[Problem]
Copy out, word for word, the lines from the start of the data below through the line containing "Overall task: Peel", and no others.

[Supplied material]
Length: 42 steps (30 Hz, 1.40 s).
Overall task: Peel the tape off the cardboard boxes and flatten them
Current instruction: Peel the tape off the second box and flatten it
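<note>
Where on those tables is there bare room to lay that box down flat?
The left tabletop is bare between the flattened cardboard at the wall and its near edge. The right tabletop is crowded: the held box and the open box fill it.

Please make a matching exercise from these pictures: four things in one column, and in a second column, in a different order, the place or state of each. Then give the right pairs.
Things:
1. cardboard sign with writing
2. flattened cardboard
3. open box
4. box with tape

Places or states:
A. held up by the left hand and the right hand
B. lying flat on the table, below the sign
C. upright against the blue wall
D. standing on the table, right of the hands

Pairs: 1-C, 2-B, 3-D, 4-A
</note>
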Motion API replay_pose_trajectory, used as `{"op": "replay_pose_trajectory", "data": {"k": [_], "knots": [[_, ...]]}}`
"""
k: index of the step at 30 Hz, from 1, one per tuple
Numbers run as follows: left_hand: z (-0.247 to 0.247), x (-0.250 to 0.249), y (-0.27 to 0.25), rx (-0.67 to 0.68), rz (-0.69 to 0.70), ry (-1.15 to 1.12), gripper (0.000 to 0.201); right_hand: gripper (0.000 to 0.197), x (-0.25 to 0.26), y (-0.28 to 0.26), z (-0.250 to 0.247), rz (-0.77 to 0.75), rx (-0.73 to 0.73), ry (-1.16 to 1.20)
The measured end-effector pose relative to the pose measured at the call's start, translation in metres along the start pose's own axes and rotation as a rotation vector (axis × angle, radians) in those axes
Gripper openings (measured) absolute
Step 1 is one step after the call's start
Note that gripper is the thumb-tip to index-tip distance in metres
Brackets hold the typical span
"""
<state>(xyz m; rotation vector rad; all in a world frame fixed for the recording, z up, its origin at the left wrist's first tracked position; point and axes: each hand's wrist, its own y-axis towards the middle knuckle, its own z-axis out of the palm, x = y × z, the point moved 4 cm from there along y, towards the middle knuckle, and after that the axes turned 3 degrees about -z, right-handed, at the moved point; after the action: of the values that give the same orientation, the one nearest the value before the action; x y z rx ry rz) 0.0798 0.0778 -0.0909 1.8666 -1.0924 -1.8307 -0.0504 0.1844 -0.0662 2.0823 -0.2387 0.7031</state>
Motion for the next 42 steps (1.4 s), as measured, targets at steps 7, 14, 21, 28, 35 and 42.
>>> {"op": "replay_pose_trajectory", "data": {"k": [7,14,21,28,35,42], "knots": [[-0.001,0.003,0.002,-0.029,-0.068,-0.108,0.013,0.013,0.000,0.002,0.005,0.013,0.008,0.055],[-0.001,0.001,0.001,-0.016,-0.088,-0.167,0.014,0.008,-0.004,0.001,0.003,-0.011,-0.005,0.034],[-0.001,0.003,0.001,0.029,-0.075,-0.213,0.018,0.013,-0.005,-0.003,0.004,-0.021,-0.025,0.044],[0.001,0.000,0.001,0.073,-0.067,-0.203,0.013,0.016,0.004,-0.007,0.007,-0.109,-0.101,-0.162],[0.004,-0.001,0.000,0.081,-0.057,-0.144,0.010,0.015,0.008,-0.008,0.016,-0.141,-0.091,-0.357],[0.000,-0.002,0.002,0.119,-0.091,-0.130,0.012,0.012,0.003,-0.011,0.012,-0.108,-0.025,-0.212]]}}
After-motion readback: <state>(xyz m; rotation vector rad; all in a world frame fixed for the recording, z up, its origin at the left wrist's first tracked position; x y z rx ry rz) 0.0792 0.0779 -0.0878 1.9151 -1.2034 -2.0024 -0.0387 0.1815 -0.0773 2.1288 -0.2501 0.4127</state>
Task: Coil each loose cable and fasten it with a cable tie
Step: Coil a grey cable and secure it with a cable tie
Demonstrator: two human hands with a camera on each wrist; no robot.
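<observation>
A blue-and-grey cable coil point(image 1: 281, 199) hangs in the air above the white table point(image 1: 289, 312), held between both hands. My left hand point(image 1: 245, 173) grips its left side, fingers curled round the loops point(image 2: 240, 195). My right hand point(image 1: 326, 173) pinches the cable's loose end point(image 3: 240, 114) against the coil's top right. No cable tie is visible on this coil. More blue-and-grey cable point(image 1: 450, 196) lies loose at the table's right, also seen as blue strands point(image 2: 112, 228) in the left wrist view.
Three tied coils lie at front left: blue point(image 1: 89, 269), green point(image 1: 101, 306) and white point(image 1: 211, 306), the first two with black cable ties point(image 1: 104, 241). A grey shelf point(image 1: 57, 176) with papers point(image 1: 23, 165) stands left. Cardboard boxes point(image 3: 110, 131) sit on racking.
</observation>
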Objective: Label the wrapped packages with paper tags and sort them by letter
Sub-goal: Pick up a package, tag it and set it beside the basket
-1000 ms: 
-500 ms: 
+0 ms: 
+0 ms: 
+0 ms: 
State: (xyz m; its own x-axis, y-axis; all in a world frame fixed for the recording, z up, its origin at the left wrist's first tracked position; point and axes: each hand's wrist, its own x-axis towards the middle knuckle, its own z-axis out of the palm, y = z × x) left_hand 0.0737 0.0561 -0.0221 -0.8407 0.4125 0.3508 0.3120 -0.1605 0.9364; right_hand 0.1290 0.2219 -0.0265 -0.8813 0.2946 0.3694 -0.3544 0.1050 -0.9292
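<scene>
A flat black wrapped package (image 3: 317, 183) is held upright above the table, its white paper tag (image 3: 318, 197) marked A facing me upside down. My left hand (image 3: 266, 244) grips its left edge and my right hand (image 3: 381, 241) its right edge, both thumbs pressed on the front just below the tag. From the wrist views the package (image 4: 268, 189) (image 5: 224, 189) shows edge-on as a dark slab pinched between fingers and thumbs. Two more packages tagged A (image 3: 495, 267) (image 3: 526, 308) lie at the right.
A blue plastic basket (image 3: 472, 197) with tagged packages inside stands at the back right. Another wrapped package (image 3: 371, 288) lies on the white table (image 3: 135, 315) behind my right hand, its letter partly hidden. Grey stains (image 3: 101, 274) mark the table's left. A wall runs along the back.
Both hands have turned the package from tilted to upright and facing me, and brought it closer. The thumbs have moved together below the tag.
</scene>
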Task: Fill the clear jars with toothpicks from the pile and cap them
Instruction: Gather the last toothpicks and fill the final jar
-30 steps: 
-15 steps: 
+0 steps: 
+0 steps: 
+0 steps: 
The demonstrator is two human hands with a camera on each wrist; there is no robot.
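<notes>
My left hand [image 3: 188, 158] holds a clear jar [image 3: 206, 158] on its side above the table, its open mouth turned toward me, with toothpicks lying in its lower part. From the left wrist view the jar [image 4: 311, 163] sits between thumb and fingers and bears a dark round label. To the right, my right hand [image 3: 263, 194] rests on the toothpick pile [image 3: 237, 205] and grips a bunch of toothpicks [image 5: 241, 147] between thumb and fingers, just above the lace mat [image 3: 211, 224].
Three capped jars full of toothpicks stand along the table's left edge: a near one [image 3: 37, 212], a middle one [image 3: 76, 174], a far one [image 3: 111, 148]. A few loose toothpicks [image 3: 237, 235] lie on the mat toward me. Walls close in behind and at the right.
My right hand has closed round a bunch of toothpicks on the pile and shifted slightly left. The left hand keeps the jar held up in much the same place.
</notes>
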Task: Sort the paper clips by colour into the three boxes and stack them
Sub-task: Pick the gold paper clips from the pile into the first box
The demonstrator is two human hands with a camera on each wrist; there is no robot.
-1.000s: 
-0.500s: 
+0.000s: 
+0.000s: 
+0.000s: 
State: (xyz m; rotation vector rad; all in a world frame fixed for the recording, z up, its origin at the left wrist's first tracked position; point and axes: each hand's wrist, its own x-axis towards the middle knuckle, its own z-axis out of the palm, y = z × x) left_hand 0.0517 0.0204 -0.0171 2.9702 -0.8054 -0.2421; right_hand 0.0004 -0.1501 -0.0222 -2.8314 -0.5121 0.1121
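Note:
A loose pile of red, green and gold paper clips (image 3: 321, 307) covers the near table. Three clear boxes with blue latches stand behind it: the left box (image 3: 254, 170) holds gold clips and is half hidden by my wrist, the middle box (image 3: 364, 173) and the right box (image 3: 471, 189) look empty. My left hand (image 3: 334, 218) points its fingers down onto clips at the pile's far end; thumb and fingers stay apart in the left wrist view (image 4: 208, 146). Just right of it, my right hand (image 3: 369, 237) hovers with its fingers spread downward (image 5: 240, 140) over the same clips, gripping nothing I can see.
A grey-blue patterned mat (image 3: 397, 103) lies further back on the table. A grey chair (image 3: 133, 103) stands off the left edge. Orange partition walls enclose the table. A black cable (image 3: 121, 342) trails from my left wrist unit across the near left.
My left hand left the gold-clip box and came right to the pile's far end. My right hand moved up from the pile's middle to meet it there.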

[Reply to the exercise]
Length: 42 steps (30 Hz, 1.40 s).
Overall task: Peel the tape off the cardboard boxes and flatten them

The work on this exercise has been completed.